Asteroid 2023 UO belongs to the Apollo group of asteroids. (Pixabay)Space 

Asteroid Alert: 110-foot Space Rock to Zoom Past Earth Today – Get the Facts!

NASA has recently announced that an asteroid, known as Asteroid 2023 UO, is expected to come close to Earth today, November 15. The asteroid was identified and monitored using a combination of ground and space telescopes by NASA’s Center for Near-Earth Object Studies (CNEOS). Its estimated distance from Earth during this encounter is around 2.4 million kilometers. For more information on the close approach of Asteroid 2023 UO, please refer to the provided details.

Asteroid 2023 UO: Details of the close approach

NASA has revealed that the asteroid is orbiting at a speed of 24,492 kilometers per hour, which is much faster than the speed of a hypersonic ballistic missile! This is not the first time an asteroid has come close to Earth. It first passed the planet on November 16, 1911, when it flew by at a distance of 1.2 million kilometers. According to NASA CNEOS, it will pass the planet at a distance of 8.3 million kilometers on November 6, 2038.

Asteroid 2023 UO belongs to Apollo’s group of Near-Earth Asteroids, which are Earth-crossing space rocks with semimajor axes greater than the Earth’s axis. These asteroids are named after the huge 1862 Apollo asteroid discovered by German astronomer Karl Reinmuth in the 1930s.

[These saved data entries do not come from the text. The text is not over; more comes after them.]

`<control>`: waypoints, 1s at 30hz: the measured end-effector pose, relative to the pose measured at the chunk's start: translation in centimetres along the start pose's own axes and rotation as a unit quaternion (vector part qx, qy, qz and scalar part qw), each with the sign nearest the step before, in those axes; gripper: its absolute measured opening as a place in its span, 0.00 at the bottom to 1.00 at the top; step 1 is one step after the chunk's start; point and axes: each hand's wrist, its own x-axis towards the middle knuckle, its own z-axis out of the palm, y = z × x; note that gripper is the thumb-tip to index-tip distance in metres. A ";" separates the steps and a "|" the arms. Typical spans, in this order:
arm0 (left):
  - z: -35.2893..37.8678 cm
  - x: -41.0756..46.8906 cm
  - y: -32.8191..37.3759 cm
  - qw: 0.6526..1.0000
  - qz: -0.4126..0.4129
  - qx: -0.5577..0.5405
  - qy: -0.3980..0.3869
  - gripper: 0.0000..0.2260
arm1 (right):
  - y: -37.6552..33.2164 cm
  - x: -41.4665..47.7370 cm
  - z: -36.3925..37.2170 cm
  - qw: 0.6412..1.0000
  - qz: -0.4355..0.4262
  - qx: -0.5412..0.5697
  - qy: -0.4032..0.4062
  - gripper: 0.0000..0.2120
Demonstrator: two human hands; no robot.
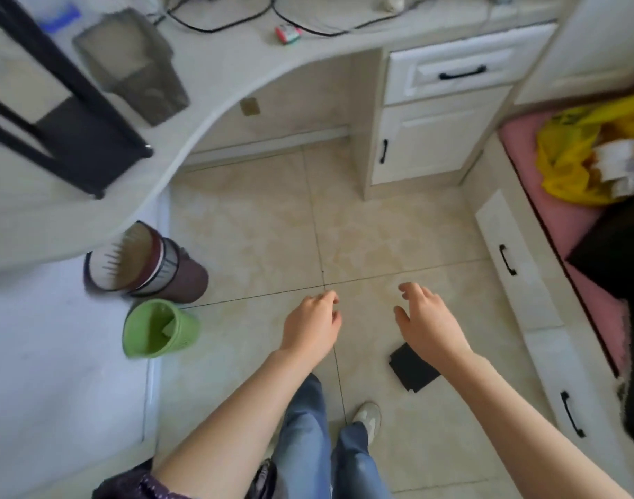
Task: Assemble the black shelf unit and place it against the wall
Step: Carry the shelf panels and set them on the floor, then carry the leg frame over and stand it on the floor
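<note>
Most of the view is a beige tiled floor (258,225), seen from above by a person standing on it. A white surface (214,66) with a curved front edge sweeps from the left side across the top.

The black shelf unit (81,149) stands on that surface at the far left, its dark bars slanting up out of view and a black shelf board low in its frame, near the surface's edge. To the right of the curve, a white cabinet (427,142) with black handles sits under the surface. Along the right edge runs a low white base with drawers (524,282), topped by a pink cushion (560,217) that carries a yellow plastic bag (567,153).

A grey mesh bin (135,66) stands on the surface just beside the shelf unit. On the floor below the curve, a stack of nested bins (186,279) in brown and white lies tilted, with a green basket (157,329) just in front of it.

Nearer the person, what looks like a flat black panel (414,369) lies on the tiles, partly hidden by the right forearm; the blur leaves its make unclear.

Both hands reach forward over the floor and hold nothing. The left hand (313,324) has its fingers loosely curled; the right hand (428,318) has its fingers spread and relaxed. They are near each other but apart, well away from the shelf unit.

A pale shoe (367,419) shows below blue trouser legs. A small red and white box (287,34) lies on the surface among black cables (214,28).
</note>
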 end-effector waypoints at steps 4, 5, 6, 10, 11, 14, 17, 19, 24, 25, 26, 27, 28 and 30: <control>-4.0 -3.6 -4.1 0.997 -0.029 0.008 0.067 0.13 | -6.1 0.1 0.1 0.999 -0.041 0.008 -0.024 0.20; -5.1 -4.2 -5.2 0.995 -0.041 0.006 0.087 0.13 | -7.8 0.3 0.1 0.998 -0.049 0.009 -0.029 0.19; -6.2 -4.6 -6.3 0.993 -0.053 0.005 0.104 0.12 | -9.5 0.7 0.1 0.998 -0.057 0.010 -0.033 0.19; -10.8 -5.9 -10.8 0.981 -0.100 -0.022 0.165 0.11 | -16.4 2.2 0.1 0.994 -0.100 0.009 -0.041 0.18; -11.9 -6.1 -11.9 0.977 -0.110 -0.035 0.180 0.11 | -18.1 2.4 0.1 0.993 -0.105 0.009 -0.046 0.18; -15.1 -6.0 -14.9 0.961 -0.137 -0.076 0.228 0.10 | -22.7 3.9 0.2 0.989 -0.136 0.000 -0.053 0.18; -18.2 -5.5 -17.4 0.947 -0.166 -0.098 0.256 0.10 | -27.4 5.7 -0.3 0.985 -0.167 -0.001 -0.047 0.18; -20.0 -5.1 -19.1 0.940 -0.169 -0.111 0.274 0.10 | -30.4 6.8 -0.6 0.982 -0.186 0.000 -0.039 0.18; -24.6 -3.3 -21.7 0.921 -0.172 -0.131 0.324 0.11 | -36.9 9.2 -1.8 0.972 -0.234 0.011 -0.022 0.18; -25.5 -2.9 -22.1 0.916 -0.174 -0.132 0.337 0.12 | -38.1 9.6 -2.0 0.970 -0.241 0.011 -0.021 0.18; -26.4 -2.5 -22.5 0.911 -0.174 -0.133 0.350 0.14 | -39.2 10.0 -2.2 0.968 -0.251 0.010 -0.022 0.18; -27.2 -2.0 -22.9 0.905 -0.175 -0.134 0.364 0.16 | -40.2 10.5 -2.4 0.965 -0.263 0.006 -0.023 0.18; -28.1 -1.5 -23.3 0.899 -0.176 -0.135 0.378 0.17 | -41.3 11.0 -2.6 0.961 -0.274 0.001 -0.024 0.18; -30.0 -0.4 -24.0 0.887 -0.182 -0.138 0.402 0.19 | -43.4 12.3 -3.0 0.957 -0.290 0.003 -0.027 0.18</control>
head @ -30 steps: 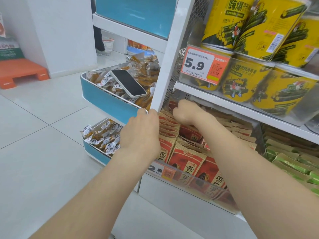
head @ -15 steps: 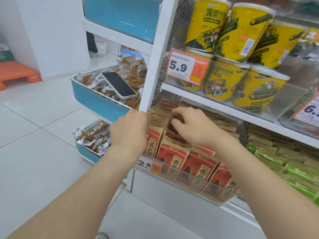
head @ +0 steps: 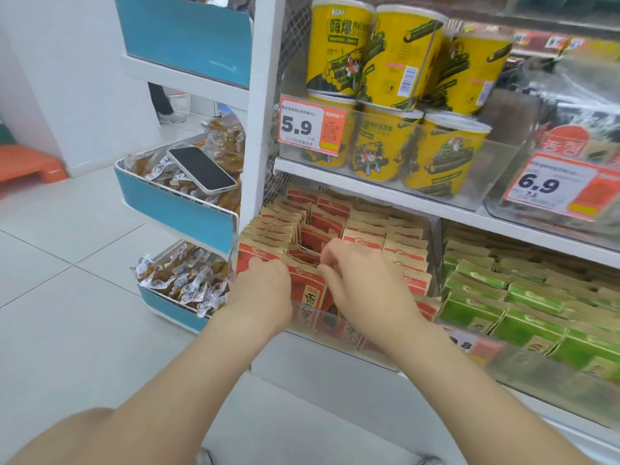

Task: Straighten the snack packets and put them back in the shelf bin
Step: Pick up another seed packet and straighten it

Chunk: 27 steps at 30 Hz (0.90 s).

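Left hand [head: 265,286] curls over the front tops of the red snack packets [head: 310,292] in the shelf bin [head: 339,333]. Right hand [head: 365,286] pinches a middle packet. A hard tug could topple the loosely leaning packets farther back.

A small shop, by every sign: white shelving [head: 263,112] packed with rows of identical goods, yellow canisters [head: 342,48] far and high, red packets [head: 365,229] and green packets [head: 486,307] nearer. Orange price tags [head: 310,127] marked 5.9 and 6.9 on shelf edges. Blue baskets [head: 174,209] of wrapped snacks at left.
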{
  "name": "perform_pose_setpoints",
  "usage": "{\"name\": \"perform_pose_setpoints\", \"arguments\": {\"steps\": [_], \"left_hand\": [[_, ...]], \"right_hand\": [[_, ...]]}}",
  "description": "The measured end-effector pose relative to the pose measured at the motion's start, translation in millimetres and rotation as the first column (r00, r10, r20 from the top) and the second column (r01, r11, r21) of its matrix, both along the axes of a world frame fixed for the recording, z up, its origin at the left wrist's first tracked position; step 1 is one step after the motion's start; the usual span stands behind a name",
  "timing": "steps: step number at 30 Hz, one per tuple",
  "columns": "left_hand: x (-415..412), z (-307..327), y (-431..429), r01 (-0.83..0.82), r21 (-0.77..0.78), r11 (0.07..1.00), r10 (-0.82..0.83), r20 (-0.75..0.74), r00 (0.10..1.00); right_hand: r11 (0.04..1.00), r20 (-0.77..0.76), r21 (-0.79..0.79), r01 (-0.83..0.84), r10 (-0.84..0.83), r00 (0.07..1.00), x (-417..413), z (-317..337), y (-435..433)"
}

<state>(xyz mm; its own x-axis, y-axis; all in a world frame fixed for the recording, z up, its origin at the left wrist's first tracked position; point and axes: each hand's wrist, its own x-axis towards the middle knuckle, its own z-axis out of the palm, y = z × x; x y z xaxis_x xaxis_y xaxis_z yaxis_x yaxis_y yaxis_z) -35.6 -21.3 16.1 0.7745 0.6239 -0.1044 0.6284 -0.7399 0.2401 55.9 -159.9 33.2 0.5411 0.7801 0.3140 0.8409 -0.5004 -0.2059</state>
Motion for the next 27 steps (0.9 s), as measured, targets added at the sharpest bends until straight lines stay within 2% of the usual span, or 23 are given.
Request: {"name": "perform_pose_setpoints", "arguments": {"steps": [5,10,16,21,24,27], "left_hand": [[3,-9,16,0.032,0.033,0.999,-0.035,0.09,0.995],[13,-20,29,0.088,0.138,0.986,-0.111,0.171,0.979],[19,-20,37,0.057,0.144,0.988,-0.08,0.16,0.984],[20,-13,37,0.04,0.052,0.998,-0.05,0.197,0.979],[18,-5,34,-0.005,0.015,1.0,0.0,0.306,0.952],[13,7,29,0.003,-0.084,0.996,0.04,0.508,0.86]], "right_hand": [[0.996,-0.026,-0.03,-0.084,0.083,0.996,9,0,-10],[0.998,0.019,-0.037,-0.053,0.053,0.998,18,-6,-15],[0.997,-0.028,0.071,0.021,-0.019,0.999,23,-15,-2],[0.985,-0.063,0.147,0.086,-0.077,0.995,29,-19,6],[0.959,-0.039,0.268,0.089,-0.081,0.996,25,-12,9],[0.89,-0.126,0.448,0.078,-0.024,0.992,20,-1,8]]}}
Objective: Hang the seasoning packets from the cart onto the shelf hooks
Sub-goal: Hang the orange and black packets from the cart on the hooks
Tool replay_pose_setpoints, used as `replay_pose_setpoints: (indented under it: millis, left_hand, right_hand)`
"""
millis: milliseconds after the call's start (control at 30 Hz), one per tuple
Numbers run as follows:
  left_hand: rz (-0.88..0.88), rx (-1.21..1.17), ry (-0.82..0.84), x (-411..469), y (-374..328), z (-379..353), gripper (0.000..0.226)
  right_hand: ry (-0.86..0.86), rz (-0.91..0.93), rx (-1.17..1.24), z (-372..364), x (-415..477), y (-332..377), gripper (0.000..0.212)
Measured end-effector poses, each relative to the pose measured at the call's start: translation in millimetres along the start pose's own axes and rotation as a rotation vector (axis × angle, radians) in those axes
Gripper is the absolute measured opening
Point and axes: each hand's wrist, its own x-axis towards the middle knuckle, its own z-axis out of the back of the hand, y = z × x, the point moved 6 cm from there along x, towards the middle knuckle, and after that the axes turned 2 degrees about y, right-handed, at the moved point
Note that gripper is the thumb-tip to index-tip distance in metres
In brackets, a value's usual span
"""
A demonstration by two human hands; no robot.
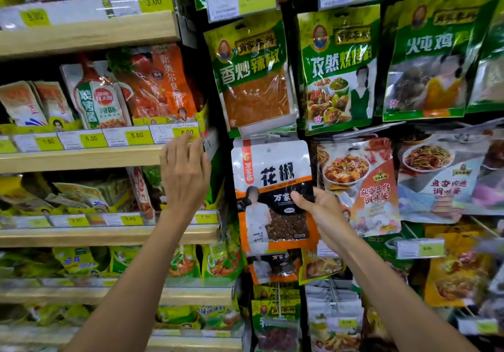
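My right hand [317, 210] holds a white, orange and black seasoning packet [272, 185] by its right edge, thumb across the front. The packet is upright against the hanging display, its punched hole near the top, just under a price tag holder [268, 128]. I cannot tell whether the hole is over a hook. My left hand [184, 171] is raised to the left of the packet with fingers straight, touching nothing, in front of the wooden shelf edge. The cart is out of view.
Green seasoning bags [252, 76] hang above the packet, with red and white sauce packets [360, 185] to its right. More of the same orange packets [274, 268] hang below. Wooden shelves [81, 158] with yellow price tags fill the left side.
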Motion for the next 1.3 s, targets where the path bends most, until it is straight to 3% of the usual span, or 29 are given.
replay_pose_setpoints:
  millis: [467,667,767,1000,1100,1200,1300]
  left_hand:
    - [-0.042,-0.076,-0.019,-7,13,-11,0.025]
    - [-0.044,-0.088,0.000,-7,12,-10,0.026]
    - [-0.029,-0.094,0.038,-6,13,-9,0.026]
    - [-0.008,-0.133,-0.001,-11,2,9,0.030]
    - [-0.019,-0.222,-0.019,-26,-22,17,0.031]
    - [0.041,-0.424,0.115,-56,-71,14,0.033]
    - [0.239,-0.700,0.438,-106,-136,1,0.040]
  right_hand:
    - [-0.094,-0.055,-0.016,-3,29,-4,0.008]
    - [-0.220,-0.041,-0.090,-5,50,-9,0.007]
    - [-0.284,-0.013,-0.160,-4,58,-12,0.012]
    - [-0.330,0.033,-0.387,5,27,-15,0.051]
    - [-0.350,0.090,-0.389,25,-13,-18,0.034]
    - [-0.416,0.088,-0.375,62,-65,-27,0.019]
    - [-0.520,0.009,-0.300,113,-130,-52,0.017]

The asteroid measures nearly 110 feet across, making it almost the size of an airplane. That’s almost twice the size of the Chelyabinsk asteroid, which injured 1,400 people and damaged 7,000 buildings when it exploded over the Russian city in 2013.

An asteroid whizzed past Earth

NASA, ESA, and other space agencies have a series of ground-based and space-based telescopes and observatories to monitor and track asteroids. Despite these technological marvels, the asteroid snuck past them all! The asteroid, named Asteroid 2023 NT1, made its closest approach to Earth on July 13th when it came within 60,000 miles of Earth, which is 4 times closer to the Moon! It wasn’t a small rock either, as scientists later revealed that it was nearly 200 feet across, about 4 times the size of the Chelyabinsk asteroid that caused massive damage in Russia. It was finally found by the Asteroid Terrestrials-Impacts Last Alert System (ATLAS) observatory in South Africa on July 15.